Yes, I think this will prove to be very useful and flexible. Thanks again for your help.
Your code is doing what you designed. The reason the code never prints for any but the first prow is that the trow cursor is created outside the loop and can only be read through once. By the time the second row of prow occurs trow is fully read and stops the code, since its index is Null.
This is why embedded cursors should never be used. If you truly embed the trow cursor so that it regenerates within the prow cursor loop you are creating an exponential growth curve of loops. The processing time can easily become days long if there are enough records. Even a very modest 1,000x1,000 record pairings set results in as many as 1,000,000 record reads. My alternate code would always read just 2,000 records for a 1,000x1,000 record pairing set. That is 500 times fewer record reads.

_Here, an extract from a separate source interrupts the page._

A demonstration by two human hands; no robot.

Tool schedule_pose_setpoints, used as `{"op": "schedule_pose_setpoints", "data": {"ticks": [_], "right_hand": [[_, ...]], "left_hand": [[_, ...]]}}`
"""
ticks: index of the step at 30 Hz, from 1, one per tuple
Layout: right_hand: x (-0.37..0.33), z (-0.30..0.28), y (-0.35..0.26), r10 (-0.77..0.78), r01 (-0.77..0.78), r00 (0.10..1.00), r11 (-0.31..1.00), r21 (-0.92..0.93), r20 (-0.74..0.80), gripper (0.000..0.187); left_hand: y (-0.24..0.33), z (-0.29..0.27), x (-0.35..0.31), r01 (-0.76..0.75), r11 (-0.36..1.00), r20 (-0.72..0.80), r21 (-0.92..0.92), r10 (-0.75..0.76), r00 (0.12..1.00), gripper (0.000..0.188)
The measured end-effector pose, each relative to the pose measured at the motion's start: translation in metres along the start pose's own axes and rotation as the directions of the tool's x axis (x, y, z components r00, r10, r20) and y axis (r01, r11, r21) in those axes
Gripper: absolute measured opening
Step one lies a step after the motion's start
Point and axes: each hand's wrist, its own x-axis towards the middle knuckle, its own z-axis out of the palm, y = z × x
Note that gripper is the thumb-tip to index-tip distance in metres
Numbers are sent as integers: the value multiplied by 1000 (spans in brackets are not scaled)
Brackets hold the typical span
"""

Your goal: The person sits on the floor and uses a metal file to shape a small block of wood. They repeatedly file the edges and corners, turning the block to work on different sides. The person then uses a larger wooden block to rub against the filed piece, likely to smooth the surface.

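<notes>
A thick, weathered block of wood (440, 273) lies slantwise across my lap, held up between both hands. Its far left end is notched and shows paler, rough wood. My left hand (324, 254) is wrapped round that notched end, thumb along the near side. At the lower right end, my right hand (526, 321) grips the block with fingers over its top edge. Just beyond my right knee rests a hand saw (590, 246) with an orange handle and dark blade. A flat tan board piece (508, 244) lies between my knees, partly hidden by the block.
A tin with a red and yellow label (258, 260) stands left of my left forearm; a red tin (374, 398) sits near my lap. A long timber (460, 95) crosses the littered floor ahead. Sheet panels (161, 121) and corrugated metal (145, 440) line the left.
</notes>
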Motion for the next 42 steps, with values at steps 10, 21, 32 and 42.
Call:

The time it takes to do pair matching in memory is negligible compared to even one cursor read through the two tables, so cursor reads are to be reduced as much as possible and memory use should be optimized as much as possible.
Unless you are processing crazy numbers of records the above code should work. But no matter what, it will always far outperform a dual cursor embedded loop.
My thanks go to Chris Synder who originally introduced me to this code design. You should always be on the look out for his posts here on the forum if you want to know many of the best Python code designs.
I see, I didn't realize the cursor could only be read through once if created outside of the loop. I knew there was something having to do with the properties of the cursor that I didn't understand.